[Assignment] Repeat exactly the lines that begin at the one containing "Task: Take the" and end at the final line of the records; include no pictures and nothing else.

***** Data to process

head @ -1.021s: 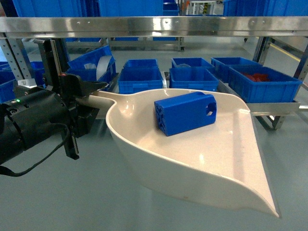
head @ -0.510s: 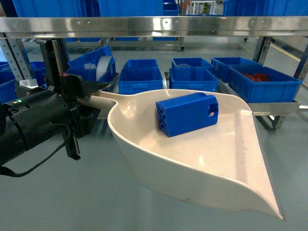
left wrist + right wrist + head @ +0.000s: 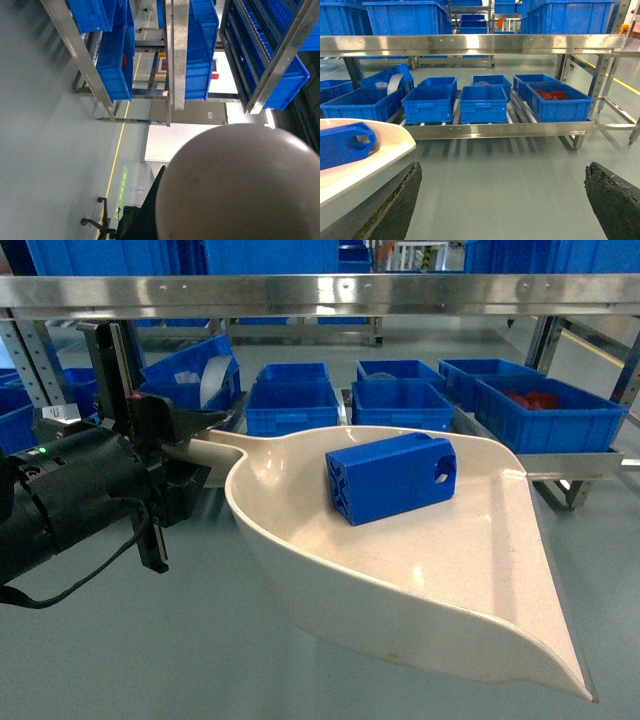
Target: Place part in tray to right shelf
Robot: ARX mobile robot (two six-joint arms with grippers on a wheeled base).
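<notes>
Your left gripper [image 3: 185,455] is clamped on the tray's handle, and the part [image 3: 390,478] lies on its side inside the tray [image 3: 470,580], toward the handle end, well back from the open lip. Keep the tray level or tipped slightly toward the handle as you carry it to the right shelf [image 3: 560,468], since the smooth floor of the tray would probably let the part slide out the front. Bring the lip over the shelf's front rail before lowering. The right gripper [image 3: 505,200] hangs wide and empty beside the tray's rim; only its wrist view shows this. The left wrist view shows just the tray's rounded underside [image 3: 240,185] against the racks, so rely on the head view for the part
</notes>
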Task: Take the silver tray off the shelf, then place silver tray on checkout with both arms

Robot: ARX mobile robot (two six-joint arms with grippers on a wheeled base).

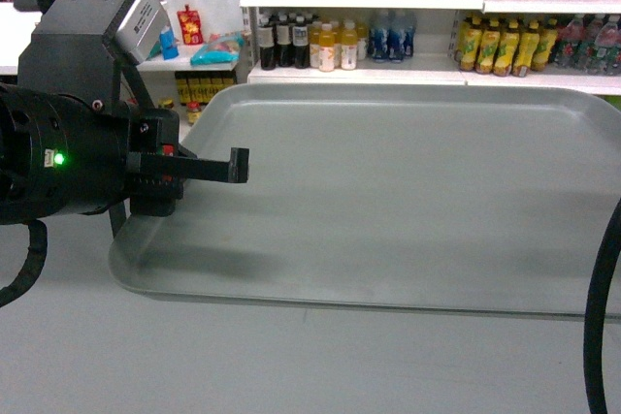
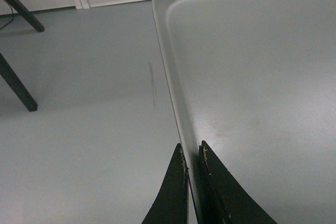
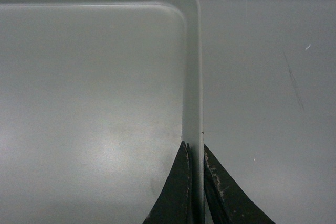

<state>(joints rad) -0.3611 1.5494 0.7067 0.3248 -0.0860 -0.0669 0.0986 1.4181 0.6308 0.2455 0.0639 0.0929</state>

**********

[Response to this task]
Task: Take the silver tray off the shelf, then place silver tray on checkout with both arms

Robot: ARX mobile robot (two six-joint arms with grippers on a wheeled base).


<state>(joints rad) -0.3611 1.5494 0.7067 0.3248 -0.0860 -0.0669 0.0986 1.4181 0.6308 0.2455 0.0639 0.0929</state>

At this stage, the exercise is finished.